A delegation from the UN Security Council was due in Sanaa on Sunday to discuss Yemen’s political transition process.
A delegation from the UN Security Council was due in Sanaa on Sunday to discuss Yemen's political transition process, Foreign Minister Abu Bakr al-Qirbi said.
The delegation would meet with Yemeni President Abdrabuh Mansur Hadi and members of the national consensus government, formed after former strongman Ali Abdullah Saleh agreed to cede power following a year-long uprising in 2011, Qirbi said.
He gave no details of which officials would be part of the delegation.
The visit comes as Yemen's government is struggling to organize a national dialogue conference on a new constitution and an electoral law as per the UN-brokered power transition deal which saw Saleh step down after three decades in power.

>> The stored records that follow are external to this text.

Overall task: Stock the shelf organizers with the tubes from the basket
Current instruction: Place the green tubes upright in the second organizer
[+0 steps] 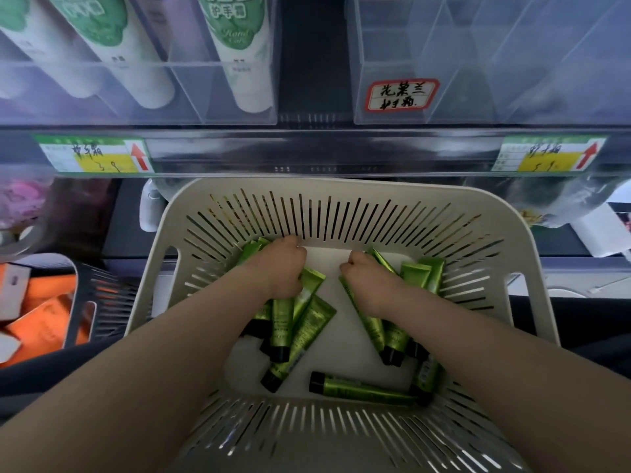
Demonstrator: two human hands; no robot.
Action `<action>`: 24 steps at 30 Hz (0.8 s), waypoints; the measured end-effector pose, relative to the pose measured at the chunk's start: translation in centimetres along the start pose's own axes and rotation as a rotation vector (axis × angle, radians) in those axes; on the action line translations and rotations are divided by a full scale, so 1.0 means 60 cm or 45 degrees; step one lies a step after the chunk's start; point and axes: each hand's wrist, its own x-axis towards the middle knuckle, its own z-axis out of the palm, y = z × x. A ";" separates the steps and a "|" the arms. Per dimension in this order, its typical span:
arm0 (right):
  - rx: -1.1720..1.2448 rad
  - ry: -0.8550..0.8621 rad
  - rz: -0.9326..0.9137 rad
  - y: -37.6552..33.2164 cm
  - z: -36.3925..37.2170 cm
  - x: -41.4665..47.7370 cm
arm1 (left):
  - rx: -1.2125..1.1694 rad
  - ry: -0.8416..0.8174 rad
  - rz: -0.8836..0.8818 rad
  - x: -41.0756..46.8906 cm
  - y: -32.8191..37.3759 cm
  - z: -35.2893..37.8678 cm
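Note:
A cream slotted basket (327, 213) sits below the shelf and holds several green tubes with black caps. My left hand (285, 264) is down inside it, fingers curled round a bunch of green tubes (285, 322) whose caps point toward me. My right hand (367, 276) grips another bunch of green tubes (375, 327) on the right side. One loose tube (362, 389) lies flat near the basket's front wall. Above, a clear shelf organizer (485, 63) with a red-edged handwritten label (401, 95) has nothing in its divided slots.
A clear organizer at upper left (136, 97) holds white and green hand cream tubes (239, 46). Price tags with red arrows (92, 153) run along the shelf rail. A dark basket with orange boxes (44, 302) stands at lower left.

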 end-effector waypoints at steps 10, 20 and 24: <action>0.214 0.057 0.174 -0.003 -0.031 -0.029 | -0.240 -0.176 -0.182 -0.027 0.006 -0.020; 0.230 0.182 0.225 -0.014 -0.057 -0.093 | -0.308 -0.356 -0.189 -0.095 0.034 -0.061; 0.320 0.198 0.217 -0.019 -0.059 -0.125 | -0.204 -0.327 -0.179 -0.130 0.063 -0.064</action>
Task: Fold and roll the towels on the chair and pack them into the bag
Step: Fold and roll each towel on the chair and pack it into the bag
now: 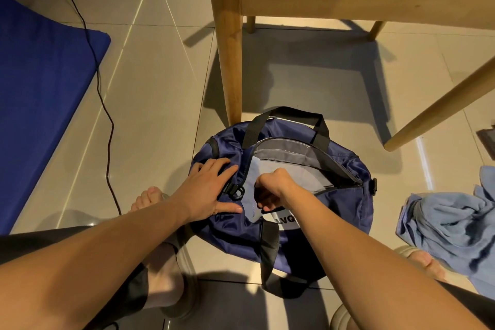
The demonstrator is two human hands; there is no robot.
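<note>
1. My left hand (211, 190) lies flat, fingers spread, and presses down the left end of the bag (334, 209).
2. My right hand (270, 190) is curled at the mouth of the bag. It seems to grip the near rim, though I can't tell whether it also pinches the pale cloth (251, 185) inside.
3. The bag sits on the floor right under both hands, just in front of the chair (227, 61). Its long axis runs left to right across me and its opening faces up.
4. A loose towel (450, 222) lies crumpled well to the right of the bag, near my right knee, apart from both hands.
5. My right hand is the nearer one, so reaching for that towel would be its job while the left steadies the bag.
</note>
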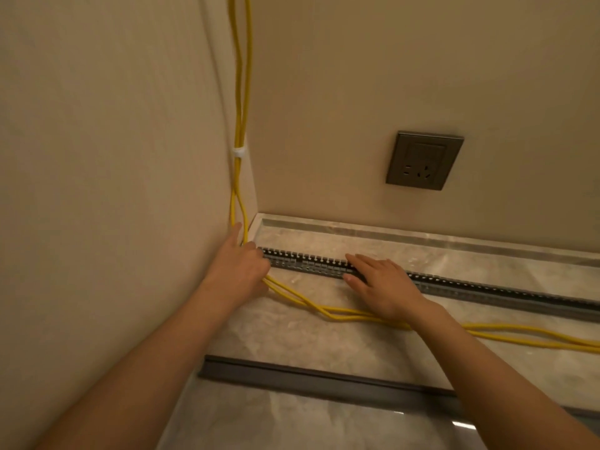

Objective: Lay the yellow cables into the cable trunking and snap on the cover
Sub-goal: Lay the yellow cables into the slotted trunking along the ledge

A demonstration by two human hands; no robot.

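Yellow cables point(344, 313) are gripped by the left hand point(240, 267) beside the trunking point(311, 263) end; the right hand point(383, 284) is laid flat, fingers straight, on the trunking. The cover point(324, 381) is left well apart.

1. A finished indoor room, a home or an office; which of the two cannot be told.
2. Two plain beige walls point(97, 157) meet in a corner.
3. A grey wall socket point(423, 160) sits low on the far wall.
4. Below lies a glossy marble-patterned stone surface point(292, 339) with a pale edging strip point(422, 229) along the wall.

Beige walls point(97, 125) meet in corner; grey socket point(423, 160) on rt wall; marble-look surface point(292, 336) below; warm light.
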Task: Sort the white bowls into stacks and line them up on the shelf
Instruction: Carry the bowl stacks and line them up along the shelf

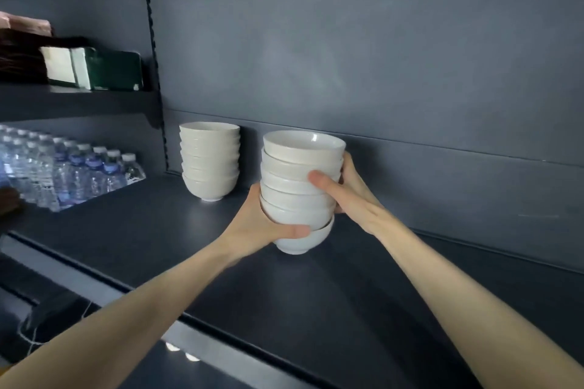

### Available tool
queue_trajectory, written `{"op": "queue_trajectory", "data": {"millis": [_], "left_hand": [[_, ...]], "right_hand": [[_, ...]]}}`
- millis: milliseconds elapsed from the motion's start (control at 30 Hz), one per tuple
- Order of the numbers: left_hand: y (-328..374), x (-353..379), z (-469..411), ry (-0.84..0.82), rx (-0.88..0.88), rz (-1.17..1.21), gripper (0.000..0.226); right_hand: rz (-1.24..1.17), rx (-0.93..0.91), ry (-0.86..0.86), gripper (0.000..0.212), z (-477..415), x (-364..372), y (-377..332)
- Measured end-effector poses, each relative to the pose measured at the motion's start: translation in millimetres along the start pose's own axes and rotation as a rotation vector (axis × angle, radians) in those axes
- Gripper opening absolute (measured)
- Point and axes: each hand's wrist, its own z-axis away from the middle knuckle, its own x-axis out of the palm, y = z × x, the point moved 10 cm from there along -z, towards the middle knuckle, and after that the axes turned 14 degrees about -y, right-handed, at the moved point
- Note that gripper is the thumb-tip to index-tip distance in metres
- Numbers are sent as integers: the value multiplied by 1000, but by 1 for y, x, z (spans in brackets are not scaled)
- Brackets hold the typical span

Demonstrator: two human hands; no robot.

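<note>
Left hand [252, 224] and right hand [350, 196] clasp a bowl stack [300, 174] at the dark shelf [316, 294]; second stack [209, 161] at ten o'clock, water bottles [63, 174] at nine.

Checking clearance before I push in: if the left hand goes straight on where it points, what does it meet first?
The held stack, which the left hand grips; beyond it, probably the back panel, right of the standing stack. Depth unclear.

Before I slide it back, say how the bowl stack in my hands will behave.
The stack of white bowls is tall on one small foot, so it probably tips if pushed high. The glossy glaze suggests slippery, chip-prone ceramic. Left hand and right hand both grip it, hinting at weight.
</note>
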Motion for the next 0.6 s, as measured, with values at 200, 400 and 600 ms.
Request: {"op": "queue_trajectory", "data": {"millis": [200,400,600], "left_hand": [[-44,-46,-36,-120,4,12,70],[-75,-72,-60,-215,21,45,78],[-92,-86,-75,-255,41,95,81]], "right_hand": [[-6,57,137,85,-45,7,26],[24,103,258,87,-68,10,39],[65,125,306,88,-83,14,42]]}}
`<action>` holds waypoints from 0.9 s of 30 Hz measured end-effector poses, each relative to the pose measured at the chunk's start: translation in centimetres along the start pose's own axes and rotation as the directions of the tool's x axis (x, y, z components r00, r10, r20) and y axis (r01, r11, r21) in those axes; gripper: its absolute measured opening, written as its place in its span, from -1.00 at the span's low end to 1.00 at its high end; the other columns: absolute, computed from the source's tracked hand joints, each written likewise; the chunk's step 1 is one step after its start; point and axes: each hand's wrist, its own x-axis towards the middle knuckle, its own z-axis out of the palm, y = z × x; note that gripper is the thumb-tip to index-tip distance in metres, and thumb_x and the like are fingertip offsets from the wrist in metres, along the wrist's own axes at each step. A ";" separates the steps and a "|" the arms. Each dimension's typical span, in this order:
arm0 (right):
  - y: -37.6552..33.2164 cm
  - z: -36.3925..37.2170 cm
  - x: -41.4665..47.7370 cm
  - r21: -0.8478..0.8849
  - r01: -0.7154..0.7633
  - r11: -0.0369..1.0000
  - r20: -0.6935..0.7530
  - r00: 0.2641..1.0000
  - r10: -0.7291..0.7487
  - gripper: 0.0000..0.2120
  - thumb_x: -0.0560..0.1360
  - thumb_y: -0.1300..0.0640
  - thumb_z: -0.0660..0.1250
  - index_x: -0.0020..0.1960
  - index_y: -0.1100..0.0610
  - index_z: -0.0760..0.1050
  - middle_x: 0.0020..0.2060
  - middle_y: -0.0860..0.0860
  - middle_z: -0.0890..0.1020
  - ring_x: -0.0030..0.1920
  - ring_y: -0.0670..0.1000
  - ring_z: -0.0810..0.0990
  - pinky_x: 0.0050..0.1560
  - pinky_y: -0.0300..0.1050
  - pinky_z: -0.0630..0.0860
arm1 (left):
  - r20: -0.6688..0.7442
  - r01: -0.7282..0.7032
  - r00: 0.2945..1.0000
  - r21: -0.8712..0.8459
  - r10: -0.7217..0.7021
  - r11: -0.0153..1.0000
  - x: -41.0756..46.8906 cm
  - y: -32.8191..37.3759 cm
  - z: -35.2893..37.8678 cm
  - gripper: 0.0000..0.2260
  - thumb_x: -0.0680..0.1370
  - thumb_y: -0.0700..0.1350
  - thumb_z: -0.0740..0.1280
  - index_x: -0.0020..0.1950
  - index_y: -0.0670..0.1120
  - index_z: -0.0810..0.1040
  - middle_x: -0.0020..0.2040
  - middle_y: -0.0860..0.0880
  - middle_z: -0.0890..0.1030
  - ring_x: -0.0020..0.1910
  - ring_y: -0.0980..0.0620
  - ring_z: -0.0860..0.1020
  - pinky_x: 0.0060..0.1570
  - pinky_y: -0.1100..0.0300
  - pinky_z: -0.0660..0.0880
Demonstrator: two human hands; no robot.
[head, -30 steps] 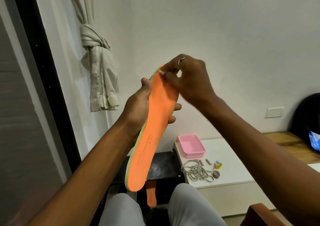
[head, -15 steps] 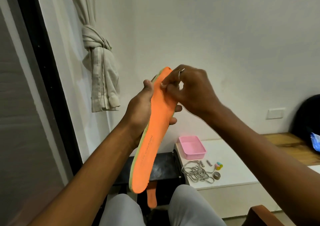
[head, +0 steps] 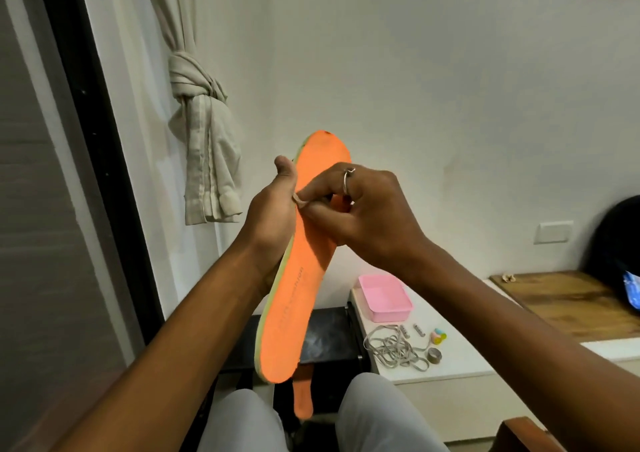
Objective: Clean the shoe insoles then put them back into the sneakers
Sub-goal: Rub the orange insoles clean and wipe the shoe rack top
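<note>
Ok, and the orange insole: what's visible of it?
The orange insole has a fuzzy, fabric-like face, a pale yellow-green foam edge, faint lettering along its lower half and a dark speck near the top. It is held aloft, tilted, broad end up. The left hand grips its left edge from behind; the right hand pinches a small pale bit against its face.

Left hand (head: 273, 216) upright around insole (head: 294, 313); right hand (head: 367, 219) curled, fingertips seemingly pinching its edge.
</note>
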 end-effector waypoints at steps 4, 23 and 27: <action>1.8 -1.0 2.0 -0.096 -0.017 0.995 -0.049 0.999 0.012 -0.85 0.44 0.31 0.47 -0.08 0.10 0.72 -0.18 -0.01 0.70 -0.26 -0.05 0.65 -0.31 -0.14 0.58 | 0.186 0.085 0.981 -0.135 -0.059 0.987 -0.3 -0.2 0.8 -0.40 0.67 0.29 -0.04 0.33 -0.08 0.57 0.02 -0.16 0.70 -0.18 -0.13 0.70 -0.24 0.04 0.63; 1.1 0.7 2.5 0.067 -0.157 0.985 -0.134 0.977 0.164 -0.85 0.44 0.30 0.46 -0.09 0.09 0.73 -0.21 -0.13 0.67 -0.23 -0.16 0.62 -0.30 -0.39 0.48 | 0.162 0.109 0.984 -0.213 -0.075 0.971 0.7 -0.3 0.2 -0.38 0.68 0.28 -0.07 0.32 -0.10 0.57 0.08 -0.16 0.71 -0.03 -0.09 0.71 -0.12 0.03 0.67; -1.1 1.4 -0.2 0.104 -0.027 0.994 -0.018 0.999 0.029 -0.86 0.44 0.33 0.50 -0.07 0.14 0.72 -0.14 -0.05 0.72 -0.13 -0.12 0.67 -0.09 -0.35 0.51 | 0.094 0.067 0.994 -0.201 -0.048 0.977 1.5 0.4 -1.1 -0.37 0.69 0.27 -0.04 0.24 -0.18 0.61 0.12 -0.17 0.70 0.15 -0.11 0.67 0.23 0.02 0.56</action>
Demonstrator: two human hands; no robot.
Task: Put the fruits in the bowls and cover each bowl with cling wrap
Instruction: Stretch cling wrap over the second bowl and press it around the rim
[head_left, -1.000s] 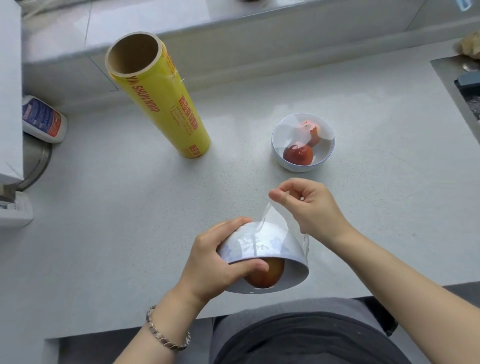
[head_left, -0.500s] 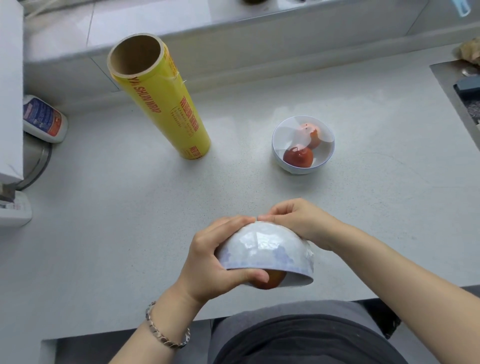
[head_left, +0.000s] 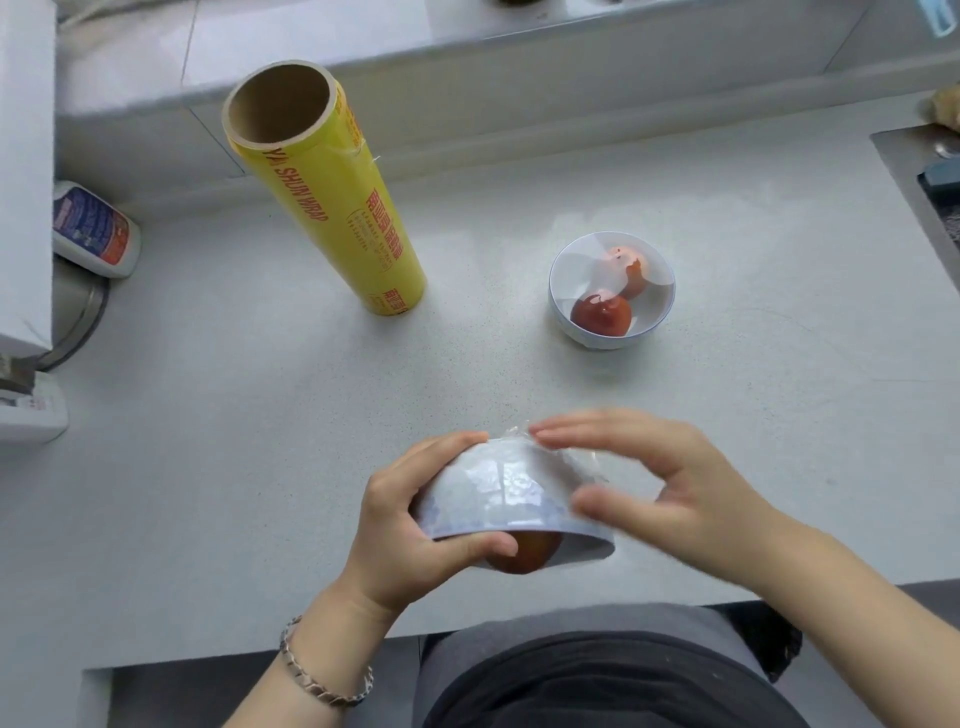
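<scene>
Fingers of the left hand (head_left: 410, 525) curl round a tilted bowl (head_left: 498, 493) at six o'clock over the counter (head_left: 260, 415). Its mouth faces the person, with an orange-red fruit (head_left: 524, 556) showing inside. Cling wrap (head_left: 582, 462) crinkles over its outer wall. The right hand (head_left: 675, 488), blurred, spreads straight fingers beside the bowl and holds nothing. A second bowl (head_left: 558, 291), wrapped, sits at one o'clock, and the yellow roll (head_left: 332, 208) stands at eleven.

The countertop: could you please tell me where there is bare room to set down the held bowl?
Widest bare patch: in front of the cling wrap roll, left of the left hand. Another lies right of the covered bowl, toward the sink. The left edge is crowded by a bottle and boxes.
</scene>
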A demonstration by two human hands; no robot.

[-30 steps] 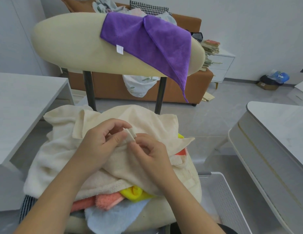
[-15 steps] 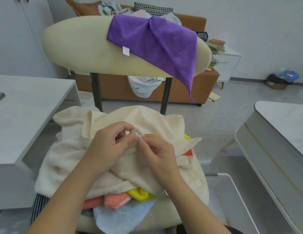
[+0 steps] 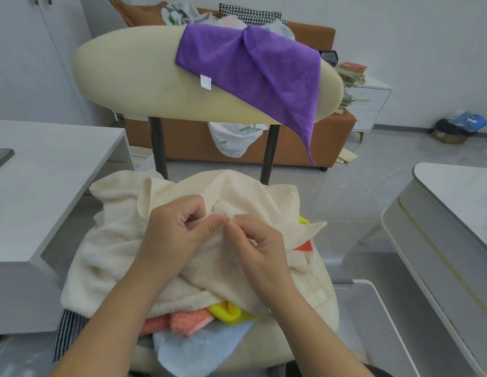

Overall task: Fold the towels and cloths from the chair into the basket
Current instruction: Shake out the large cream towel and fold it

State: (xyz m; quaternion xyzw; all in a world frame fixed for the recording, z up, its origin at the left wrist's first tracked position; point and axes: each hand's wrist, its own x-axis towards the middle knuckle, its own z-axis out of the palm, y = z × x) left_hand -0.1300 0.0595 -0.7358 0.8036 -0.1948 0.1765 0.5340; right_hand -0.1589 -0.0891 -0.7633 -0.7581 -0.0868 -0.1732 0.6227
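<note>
A large cream towel (image 3: 106, 257) lies heaped on top of a pile on the chair seat (image 3: 313, 303). My left hand (image 3: 174, 235) and my right hand (image 3: 258, 246) meet at its middle, and both pinch the same small bunched corner of the cream towel. Under it poke out a coral cloth (image 3: 182, 321), a yellow cloth (image 3: 228, 312), a pale blue cloth (image 3: 199, 352) and a striped cloth (image 3: 67, 333). A purple cloth (image 3: 253, 69) hangs over the chair's backrest (image 3: 128, 77). The white perforated basket (image 3: 372, 322) stands at the lower right, its inside mostly out of view.
A white desk (image 3: 46, 180) stands to the left, and a white round-cornered table (image 3: 440, 229) to the right. Behind the chair is a brown sofa (image 3: 305, 142) with clothes on it, and a white drawer unit (image 3: 370, 104) stacked with books.
My two hands have stayed together on the cream towel's corner, fingers shifting slightly on it. The view has shifted a little to the left.
</note>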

The conference, originally scheduled for mid-November, has been repeatedly delayed because some factions of the Southern Movement, which has campaigned for autonomy or secession for the formerly independent south, have refused to join the talks.
After North and South Yemen unified, the south broke away in 1994, sparking a short-lived civil war that ended with the region being overrun by northern troops.
The transition deal also stipulates restructuring the army and integrating military and security forces under a single command, a task that remains difficult with Saleh's sons and relatives still in top security posts.
The United Nations made an urgent call in December for Yemeni political parties to begin the dialogue, warning that the transition was under threat.